• [Exercise]
Nothing in the listing should be altered when it is copied, and no picture goes into the copy.

• [Supplied material]

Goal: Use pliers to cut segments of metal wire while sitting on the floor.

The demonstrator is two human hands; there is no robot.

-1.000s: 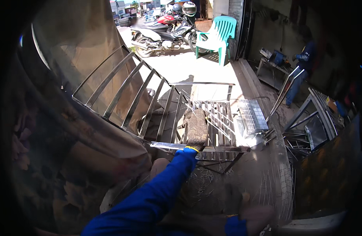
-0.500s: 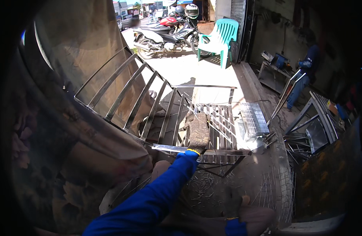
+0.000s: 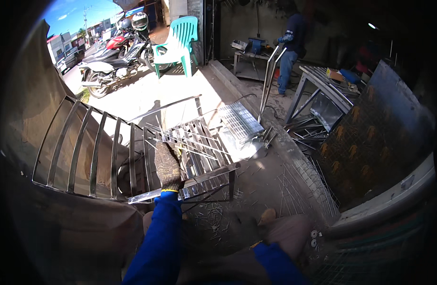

• [Response area]
Goal: Use pliers to cut segments of metal wire while sitting on the floor.

The demonstrator is two human hands; there is no robot.

-1.000s: 
-0.500s: 
+0.000s: 

No part of the exercise remains open.